A quienes llegan a Daxu por el río Li, se les advierte que no se queden más de tres noches. No porque el lugar sea peligroso, sino porque al cuarto amanecer, empiezan a olvidar por qué vinieron.
Los locales no lo dicen con palabras. Lo insinúan, como quien deja arroz junto a la puerta por la noche o coloca monedas antiguas bajo la almohada del forastero. En Daxu no hay policía. Tampoco hay tiempo. Los relojes del pueblo están detenidos a las 5:17, la hora exacta en que cayó la última hoja del gran gingko del templo Guandi, hace ya más de cien años. Desde entonces, dicen que el tiempo se dobla en las esquinas, y que si uno no se cuida, puede encontrarse conversando con su propio abuelo cuando aún era niño.
Las puertas de madera de Daxu crujen como ancianos que murmuran secretos. Algunos dicen que si uno apoya la oreja en ellas al anochecer, puede oír los pasos de las concubinas que escaparon durante la rebelión Taiping, o los suspiros de los comerciantes de seda que nunca volvieron de sus viajes al sur.

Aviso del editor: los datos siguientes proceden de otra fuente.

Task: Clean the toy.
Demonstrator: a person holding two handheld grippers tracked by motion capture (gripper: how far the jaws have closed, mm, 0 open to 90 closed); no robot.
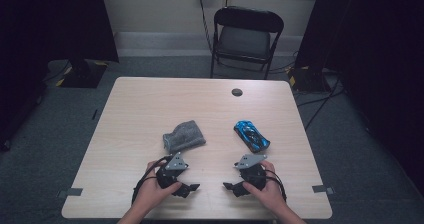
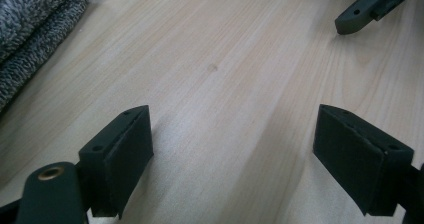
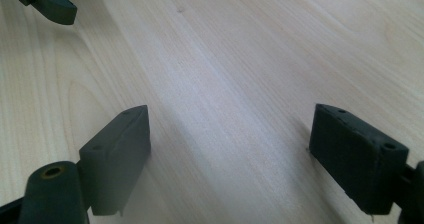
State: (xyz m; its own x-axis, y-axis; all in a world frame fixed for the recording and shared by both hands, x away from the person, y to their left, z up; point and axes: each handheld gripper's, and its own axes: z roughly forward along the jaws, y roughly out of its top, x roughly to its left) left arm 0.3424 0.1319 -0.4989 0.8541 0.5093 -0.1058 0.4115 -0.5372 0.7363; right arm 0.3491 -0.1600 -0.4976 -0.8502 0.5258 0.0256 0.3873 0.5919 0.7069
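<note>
**Both grippers parked low, cloth and car waiting just ahead**

Nearest the lens: two hands at the near edge of the bench (image 1: 150, 99), left gripper (image 1: 186, 189) and right gripper (image 1: 231, 188) pointing inward at each other, both with jaws spread wide and nothing between them.

Just beyond the left gripper, a folded grey cloth (image 1: 183, 136) — soft and light by the look of it, floppy once lifted; probably best pinched at a folded edge, through all layers. Beyond the right gripper, a small blue toy car (image 1: 251, 135), lying at a slant — likely hard, glossy, a bit slippery, and liable to roll; better gripped across its narrow sides.

From the left gripper view, looped weave of the cloth (image 2: 35, 29) up close, plus the other gripper's jaw tip. From the high view, whole layout, car included. From the right gripper view, bare wood grain between the jaws.
</note>
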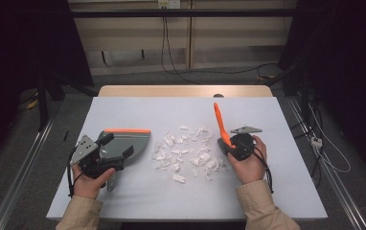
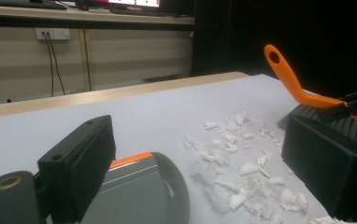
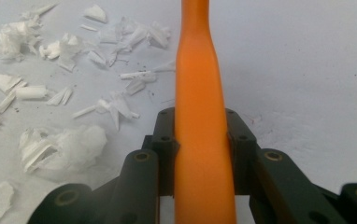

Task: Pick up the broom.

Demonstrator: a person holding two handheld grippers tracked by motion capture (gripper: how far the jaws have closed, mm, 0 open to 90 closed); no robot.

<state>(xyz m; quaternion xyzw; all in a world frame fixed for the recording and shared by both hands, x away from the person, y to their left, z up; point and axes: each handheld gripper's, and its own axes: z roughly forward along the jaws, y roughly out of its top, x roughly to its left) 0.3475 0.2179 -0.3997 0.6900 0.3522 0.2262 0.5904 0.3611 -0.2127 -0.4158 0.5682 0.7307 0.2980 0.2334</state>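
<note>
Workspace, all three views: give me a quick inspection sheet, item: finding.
Surface: pale table top, wooden edge at the far side.
Job's things: grey dustpan with an orange rim, flat on the table left of the scraps; orange brush handle rising from the right gripper.
Clutter: torn white paper scraps scattered mid-table between dustpan and brush.
Grippers: left gripper at the dustpan's near end, jaws wide apart, whether they grip it cannot be told; right gripper shut on the brush handle.
Cables: a black cable trails from the right gripper; more cables run down the wall and along the floor behind.
Surroundings: dark curtains both sides, wall sockets, metal floor rails.
</note>
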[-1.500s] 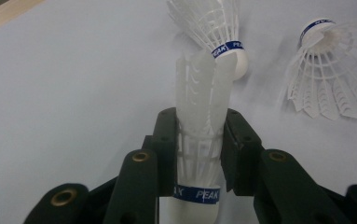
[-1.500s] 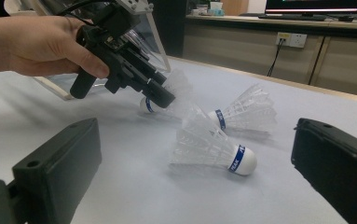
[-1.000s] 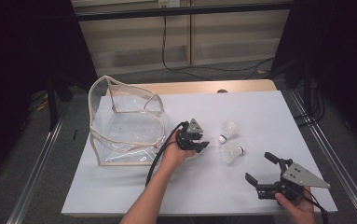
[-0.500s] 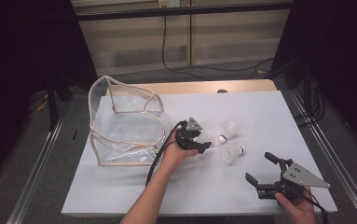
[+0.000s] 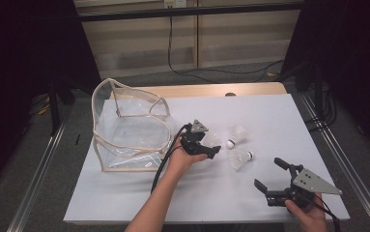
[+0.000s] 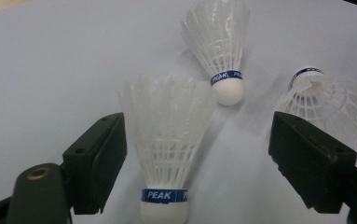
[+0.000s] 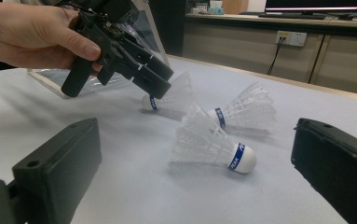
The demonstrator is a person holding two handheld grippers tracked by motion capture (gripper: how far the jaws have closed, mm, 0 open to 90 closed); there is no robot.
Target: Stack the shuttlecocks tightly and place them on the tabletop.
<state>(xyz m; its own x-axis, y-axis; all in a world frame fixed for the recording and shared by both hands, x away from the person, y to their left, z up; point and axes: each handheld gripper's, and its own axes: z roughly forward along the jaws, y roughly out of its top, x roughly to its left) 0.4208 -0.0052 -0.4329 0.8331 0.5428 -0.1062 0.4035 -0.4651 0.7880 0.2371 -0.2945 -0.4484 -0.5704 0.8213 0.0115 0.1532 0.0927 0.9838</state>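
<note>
The left gripper [image 6: 195, 158] had just been opening; its jaws stood wide around a shuttlecock [image 6: 167, 140], pads clear of it. The shuttlecock lay just beside the clear bag [image 5: 124, 130], cork toward the hand, feathers pointing away. The right gripper [image 5: 274, 179] waited open, well apart from the bag.

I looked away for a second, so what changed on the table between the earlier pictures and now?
The left gripper has just been opening its jaws around a shuttlecock, which lies between them, free of the pads. The hands, right gripper, other two shuttlecocks and clear bag stayed put.
</note>
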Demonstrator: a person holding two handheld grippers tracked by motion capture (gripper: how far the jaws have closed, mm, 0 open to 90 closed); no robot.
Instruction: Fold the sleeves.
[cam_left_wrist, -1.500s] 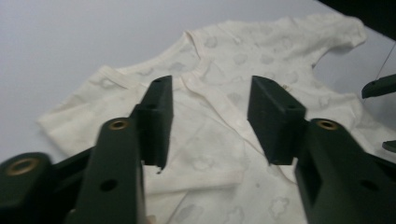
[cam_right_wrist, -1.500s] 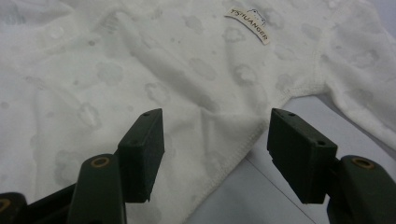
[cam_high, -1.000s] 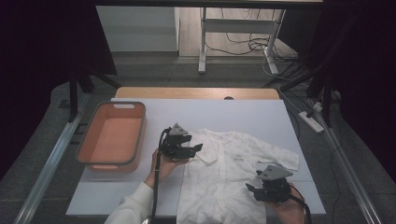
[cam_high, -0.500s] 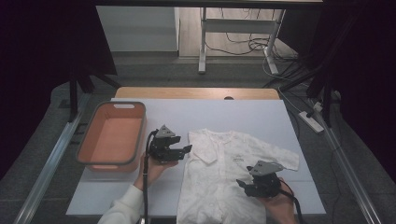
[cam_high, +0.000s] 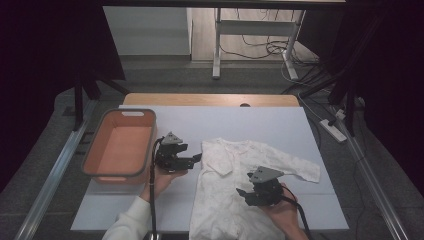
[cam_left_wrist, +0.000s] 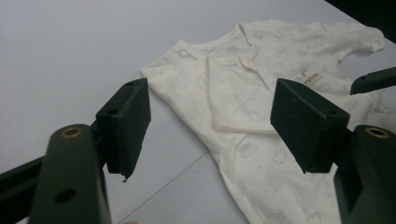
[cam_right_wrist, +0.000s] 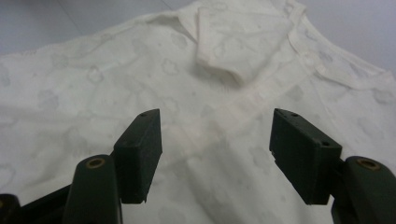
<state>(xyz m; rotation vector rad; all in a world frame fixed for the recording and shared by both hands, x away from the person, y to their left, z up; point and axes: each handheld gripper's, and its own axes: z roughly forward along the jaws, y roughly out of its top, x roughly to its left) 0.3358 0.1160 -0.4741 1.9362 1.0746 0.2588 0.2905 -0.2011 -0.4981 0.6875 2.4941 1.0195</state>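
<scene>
A white table (cam_high: 280, 117) filled the middle of the high view, its wooden far edge near the frame's centre. On it, right of centre and running to the lower edge, a cream baby garment (cam_high: 235, 200) lay flat, one short sleeve (cam_high: 300, 170) stretched toward the right, the other folded in over the chest. An orange basket (cam_high: 120, 150) sat at the table's left edge, well apart from the garment. The left gripper (cam_high: 196, 159), held in a hand (cam_high: 162, 181) at lower centre-left, hovered just beside the garment's left shoulder; its jaws had just been opening and stood spread with nothing between them, the cloth lying beyond them in the left gripper view (cam_left_wrist: 243, 102). The right gripper (cam_high: 241, 192), lower right of centre, hung over the garment's middle, jaws parted and empty, the folded sleeve (cam_right_wrist: 229, 46) ahead of them.
</scene>
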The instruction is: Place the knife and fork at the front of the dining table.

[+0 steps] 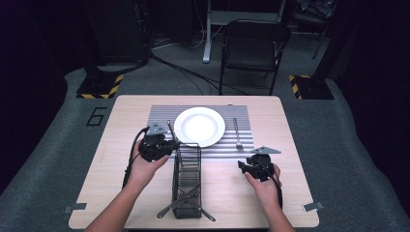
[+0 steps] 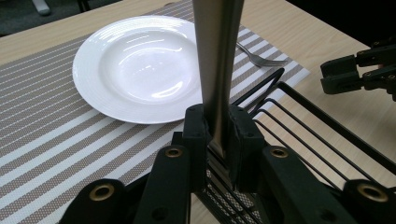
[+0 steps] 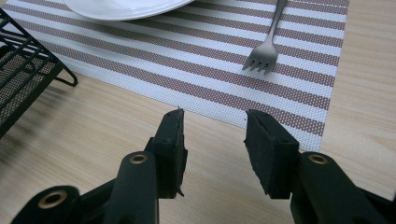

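Wooden table [image 1: 121, 145]: we find the left gripper [image 2: 217, 140] clamped on a metal utensil handle [image 2: 217, 70]; right gripper [image 3: 212, 149] jaws apart, empty.

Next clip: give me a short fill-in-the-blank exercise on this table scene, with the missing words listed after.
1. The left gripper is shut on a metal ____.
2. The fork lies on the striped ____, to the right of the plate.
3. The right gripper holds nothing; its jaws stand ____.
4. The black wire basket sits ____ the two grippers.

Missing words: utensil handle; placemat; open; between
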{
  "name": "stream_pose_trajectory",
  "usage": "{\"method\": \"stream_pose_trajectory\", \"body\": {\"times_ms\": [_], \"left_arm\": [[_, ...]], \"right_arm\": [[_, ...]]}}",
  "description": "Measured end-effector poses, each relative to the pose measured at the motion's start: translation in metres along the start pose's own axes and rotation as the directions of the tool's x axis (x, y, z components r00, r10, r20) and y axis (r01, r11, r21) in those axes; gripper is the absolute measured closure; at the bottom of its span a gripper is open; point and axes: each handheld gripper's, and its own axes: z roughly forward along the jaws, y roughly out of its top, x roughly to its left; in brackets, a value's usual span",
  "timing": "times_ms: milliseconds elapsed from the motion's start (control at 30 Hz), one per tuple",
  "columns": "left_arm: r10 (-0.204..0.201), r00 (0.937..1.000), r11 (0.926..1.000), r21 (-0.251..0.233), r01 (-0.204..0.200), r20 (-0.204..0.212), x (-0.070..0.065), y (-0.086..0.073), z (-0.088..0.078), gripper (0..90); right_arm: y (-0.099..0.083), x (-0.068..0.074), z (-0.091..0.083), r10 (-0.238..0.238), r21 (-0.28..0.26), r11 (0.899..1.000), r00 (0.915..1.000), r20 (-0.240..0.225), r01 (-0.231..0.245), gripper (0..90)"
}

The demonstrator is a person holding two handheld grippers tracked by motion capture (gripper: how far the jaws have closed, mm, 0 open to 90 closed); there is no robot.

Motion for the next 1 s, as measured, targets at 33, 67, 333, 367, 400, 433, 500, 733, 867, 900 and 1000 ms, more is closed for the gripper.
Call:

En una de esas casas —una con faroles descoloridos y un pez rojo dibujado en la viga— vivía la señora Mei, la última guardiana del tiempo. Nadie sabía cuántos años tenía. Sus ojos eran como espejos empañados: uno mostraba el pasado, el otro lo que no debía saberse. Cada mañana recogía los suspiros que flotaban sobre las losas del callejón, los secaba con pétalos de loto y los guardaba en frascos que etiquetaba con pinceladas suaves: “Lágrimas de 1862”, “Risa contenida de 1937”, “Promesa rota de 1976”.
La conocí en mi segunda noche, cuando me perdí siguiendo el sonido de un laúd que nadie más escuchaba. Me ofreció té, pero al primer sorbo sentí el sabor del arroz que comía con mi madre en mi infancia. Le pregunté si era bruja. Ella sonrió con los labios cerrados.
—Daxu no susurra —dijo—. Daxu recuerda. Y quien escucha, corre el riesgo de no querer volver.
Me fui al tercer amanecer, como me aconsejaron. Pero desde entonces, en sueños, camino por esas calles que ya no están en los mapas. Y a veces, al despertar, encuentro polvo de incienso en mi almohada y monedas de cobre donde antes guardaba mis llaves.